In spiritual and non-spiritual communities alike, the idea of unmerited favour is what impermanently fixes your humanity, only by filling up the gaps your imperfect self couldn’t provide in the moment. Bosses to employees, lover to lover, parent to child and child to parents, between friends and partners and family members and teachers and students and work colleagues—grace is given to heal all the ways in which we let each other down.
Grace, grace, undeserved, to us all. But what if I told you that even though an element of all of this is true—grace really is the stuff of connection in an imperfect world—grace is not an agent of disguise that makes up for your failings, that it is given to you as a charitable gift from a divine other as some kind of pension for being human.

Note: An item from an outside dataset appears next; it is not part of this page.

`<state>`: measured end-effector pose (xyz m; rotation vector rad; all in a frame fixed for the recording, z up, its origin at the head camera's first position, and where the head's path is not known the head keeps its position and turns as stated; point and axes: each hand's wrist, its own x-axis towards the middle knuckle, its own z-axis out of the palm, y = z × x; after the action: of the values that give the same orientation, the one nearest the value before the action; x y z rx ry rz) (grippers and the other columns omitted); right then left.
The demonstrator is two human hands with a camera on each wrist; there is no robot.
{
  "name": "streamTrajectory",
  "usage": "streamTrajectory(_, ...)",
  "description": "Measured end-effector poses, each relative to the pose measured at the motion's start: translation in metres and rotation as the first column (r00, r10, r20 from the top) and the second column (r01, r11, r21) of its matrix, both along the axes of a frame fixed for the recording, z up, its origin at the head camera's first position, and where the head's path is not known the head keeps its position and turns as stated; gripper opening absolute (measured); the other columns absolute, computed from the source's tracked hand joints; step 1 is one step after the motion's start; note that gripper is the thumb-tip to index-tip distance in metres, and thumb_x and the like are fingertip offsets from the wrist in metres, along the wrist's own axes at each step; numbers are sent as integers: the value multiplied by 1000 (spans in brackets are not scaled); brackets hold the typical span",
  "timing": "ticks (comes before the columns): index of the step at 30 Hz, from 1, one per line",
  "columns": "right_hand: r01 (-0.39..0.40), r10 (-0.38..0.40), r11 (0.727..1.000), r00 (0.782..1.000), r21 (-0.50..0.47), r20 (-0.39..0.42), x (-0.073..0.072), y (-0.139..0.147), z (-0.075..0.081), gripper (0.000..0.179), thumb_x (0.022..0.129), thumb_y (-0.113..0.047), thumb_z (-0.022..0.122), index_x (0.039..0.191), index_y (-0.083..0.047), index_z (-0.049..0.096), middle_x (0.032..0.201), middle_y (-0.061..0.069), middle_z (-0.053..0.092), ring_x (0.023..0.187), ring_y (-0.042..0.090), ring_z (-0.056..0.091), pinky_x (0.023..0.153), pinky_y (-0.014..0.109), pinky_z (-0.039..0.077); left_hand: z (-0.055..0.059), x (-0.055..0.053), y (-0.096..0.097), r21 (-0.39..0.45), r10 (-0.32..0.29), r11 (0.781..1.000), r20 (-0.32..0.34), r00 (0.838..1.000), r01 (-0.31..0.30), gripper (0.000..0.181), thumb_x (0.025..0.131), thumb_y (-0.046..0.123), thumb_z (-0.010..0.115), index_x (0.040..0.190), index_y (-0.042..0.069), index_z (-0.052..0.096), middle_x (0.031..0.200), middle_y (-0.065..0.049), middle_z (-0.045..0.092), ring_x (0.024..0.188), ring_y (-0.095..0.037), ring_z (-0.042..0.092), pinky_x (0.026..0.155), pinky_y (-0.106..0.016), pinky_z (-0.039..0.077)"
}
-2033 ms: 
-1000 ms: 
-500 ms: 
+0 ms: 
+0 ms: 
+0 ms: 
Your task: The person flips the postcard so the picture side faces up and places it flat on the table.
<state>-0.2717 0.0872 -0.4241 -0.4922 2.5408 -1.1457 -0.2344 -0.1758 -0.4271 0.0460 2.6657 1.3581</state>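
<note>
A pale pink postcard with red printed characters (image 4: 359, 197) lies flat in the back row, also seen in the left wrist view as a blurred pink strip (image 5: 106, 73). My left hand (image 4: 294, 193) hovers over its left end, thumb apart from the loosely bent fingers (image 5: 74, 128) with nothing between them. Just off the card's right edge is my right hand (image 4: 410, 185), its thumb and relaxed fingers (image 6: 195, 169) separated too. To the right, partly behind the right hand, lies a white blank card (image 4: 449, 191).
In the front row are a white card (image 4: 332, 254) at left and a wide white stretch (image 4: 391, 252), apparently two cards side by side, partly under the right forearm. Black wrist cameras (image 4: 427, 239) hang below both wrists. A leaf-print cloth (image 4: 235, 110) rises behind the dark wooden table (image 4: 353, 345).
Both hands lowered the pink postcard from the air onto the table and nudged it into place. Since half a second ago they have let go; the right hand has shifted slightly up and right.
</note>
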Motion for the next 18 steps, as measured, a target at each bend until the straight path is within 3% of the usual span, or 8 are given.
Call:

Grace is what allows us to glory in our humanity. It doesn’t hide you away but lights you up. It does not demand perfection, but calls to the forefront authenticity, mercy, compassion and courage when all you want to do is give up, go home, quit. Grace says, try again. Grace says, rise in your power. Grace says, dare to fail because the measure of your worth is not in success but in your willingness to be here as you are and to show up in all the wild and holy and imperfect ways that you do in the world to live the only life you will ever have: yours.
There is no measure of your worth, only the fact that you are worthy because you are here.
Grace creates the space to figure things out—what works and what doesn’t—to try different ideas and practices, to bend and flow, evolve and grow. Grace is the life-generating energy of the universe that needs you only to accept its gift, take what you need, and allow yourself to be. So yes, it is the substance of integration and union, bringing it all together, but not as debt relief or a form of compensation for the human condition. It is flow; it is alignment; it is courage; it is compassion.
Grace is the willingness to experience life and love outside the limits of deserving and worthiness. It is the kindness to let yourself be. Grace doesn’t make you enough; grace shows you that who you are, what you have, even here, even in this, is all you need to get you to whatever is next.